4. Hierarchical models with partial pooling are the strongest practical argument for Bayesian methods. When you estimate parameters for multiple groups with unequal sample sizes, partial pooling produces lower mean squared error than either complete pooling (ignoring group differences) or no pooling (estimating each group independently). Small groups borrow strength from the population distribution; large groups are dominated by their own data. The degree of shrinkage is automatically calibrated by the model, not set by an analyst's judgment.

5. The non-centered parameterization is the single most important trick for hierarchical Bayesian models. Writing $\theta_j = \mu + \tau \cdot \eta_j$ with $\eta_j \sim \mathcal{N}(0, 1)$ instead of $\theta_j \sim \mathcal{N}(\mu, \tau)$ eliminates the "funnel" geometry that causes divergences when $\tau$ is small.
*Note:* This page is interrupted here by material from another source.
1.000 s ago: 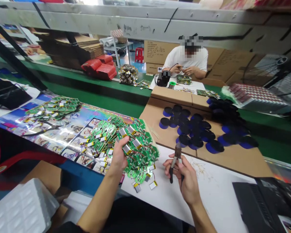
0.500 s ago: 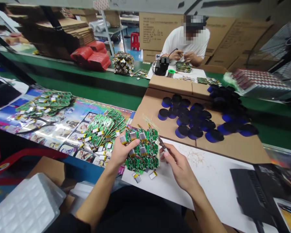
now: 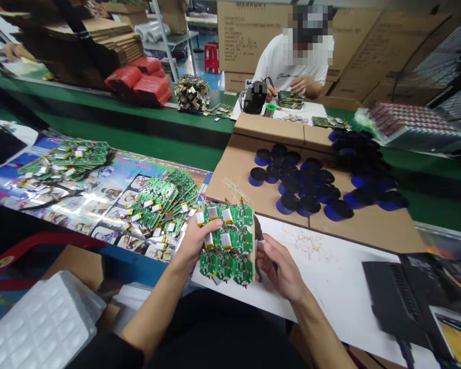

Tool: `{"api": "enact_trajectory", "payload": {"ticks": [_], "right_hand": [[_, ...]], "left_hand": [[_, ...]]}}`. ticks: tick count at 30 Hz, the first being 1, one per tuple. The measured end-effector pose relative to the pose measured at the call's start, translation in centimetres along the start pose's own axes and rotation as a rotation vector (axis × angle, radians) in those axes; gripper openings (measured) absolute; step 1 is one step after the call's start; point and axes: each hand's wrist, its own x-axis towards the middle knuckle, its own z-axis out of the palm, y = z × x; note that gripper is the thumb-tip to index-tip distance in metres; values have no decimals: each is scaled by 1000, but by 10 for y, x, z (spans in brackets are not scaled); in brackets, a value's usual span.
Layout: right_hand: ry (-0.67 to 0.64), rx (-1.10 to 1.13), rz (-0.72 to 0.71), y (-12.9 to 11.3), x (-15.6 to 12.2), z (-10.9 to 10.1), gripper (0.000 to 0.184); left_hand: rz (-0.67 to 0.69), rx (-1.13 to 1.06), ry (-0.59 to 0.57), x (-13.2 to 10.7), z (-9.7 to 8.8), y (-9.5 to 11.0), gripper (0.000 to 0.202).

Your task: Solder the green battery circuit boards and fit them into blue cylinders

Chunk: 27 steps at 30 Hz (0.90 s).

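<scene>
My left hand grips the left edge of a green circuit board panel, its thumb lying over the top. Small silver battery cells with yellow ends and thin red wires sit on the panel's upper and left parts. At the panel's right edge, my right hand is closed round a slim dark tool; its exact kind is unclear, and the panel's edge partly hides it. Left of my left hand lies a heap of similar circuit boards with cells attached.
Black-and-blue round parts stand on a cardboard sheet ahead. Wire scraps litter the white work surface. Black-handled pliers and more boards lie left. A co-worker sits opposite. A black box stands right.
The panel has tilted, showing its lower row of boards more fully, and loose cells below it are now mostly covered. My right hand has moved slightly down along the panel's right edge.
</scene>
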Motion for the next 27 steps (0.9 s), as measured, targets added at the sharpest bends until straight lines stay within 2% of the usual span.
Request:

Both parameterizations define the same model; the non-centered version simply navigates the posterior more efficiently. If your hierarchical model has divergences, try the non-centered parameterization before anything else.

6. Model comparison via LOO-CV (PSIS-LOO) balances fit and complexity. WAIC and PSIS-LOO estimate out-of-sample predictive accuracy from the fitted posterior, automatically penalizing models that are more complex than the data can support. The Pareto $\hat{k}$ diagnostic identifies influential observations where the LOO approximation may be unreliable. For hierarchical models, LOO almost always favors the hierarchical model over both complete pooling and no pooling — confirming that partial pooling provides the best bias-variance tradeoff.
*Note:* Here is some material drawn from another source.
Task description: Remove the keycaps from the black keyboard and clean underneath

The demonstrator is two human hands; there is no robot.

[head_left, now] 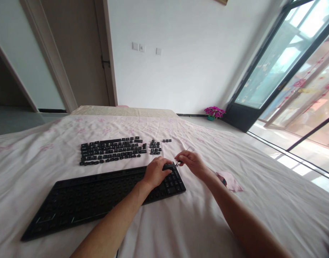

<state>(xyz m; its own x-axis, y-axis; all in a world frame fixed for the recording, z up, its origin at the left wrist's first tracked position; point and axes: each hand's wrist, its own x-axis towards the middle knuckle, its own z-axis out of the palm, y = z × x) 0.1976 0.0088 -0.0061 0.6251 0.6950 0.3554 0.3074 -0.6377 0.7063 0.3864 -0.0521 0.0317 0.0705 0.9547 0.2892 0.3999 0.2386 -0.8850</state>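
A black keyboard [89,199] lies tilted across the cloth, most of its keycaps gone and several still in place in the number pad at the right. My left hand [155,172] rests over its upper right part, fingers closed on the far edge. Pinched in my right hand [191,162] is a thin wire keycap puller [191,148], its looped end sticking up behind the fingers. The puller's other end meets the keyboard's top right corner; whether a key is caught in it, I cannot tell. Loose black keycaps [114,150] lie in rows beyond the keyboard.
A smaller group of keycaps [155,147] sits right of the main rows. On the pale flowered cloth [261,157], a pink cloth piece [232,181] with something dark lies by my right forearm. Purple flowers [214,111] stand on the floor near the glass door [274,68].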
7. Bayesian methods earn their complexity when the problem has hierarchical structure, genuine prior knowledge, unequal group sizes, and a need for calibrated uncertainty. These conditions describe pharmaceutical multi-site trials, recommendation system category estimation, education research across schools, and small-area estimation — among many others. When these conditions do not hold (abundant data, no group structure, point predictions sufficient), frequentist or standard ML methods are faster and equally accurate. The decision to go Bayesian should be driven by problem characteristics, not by methodology preference.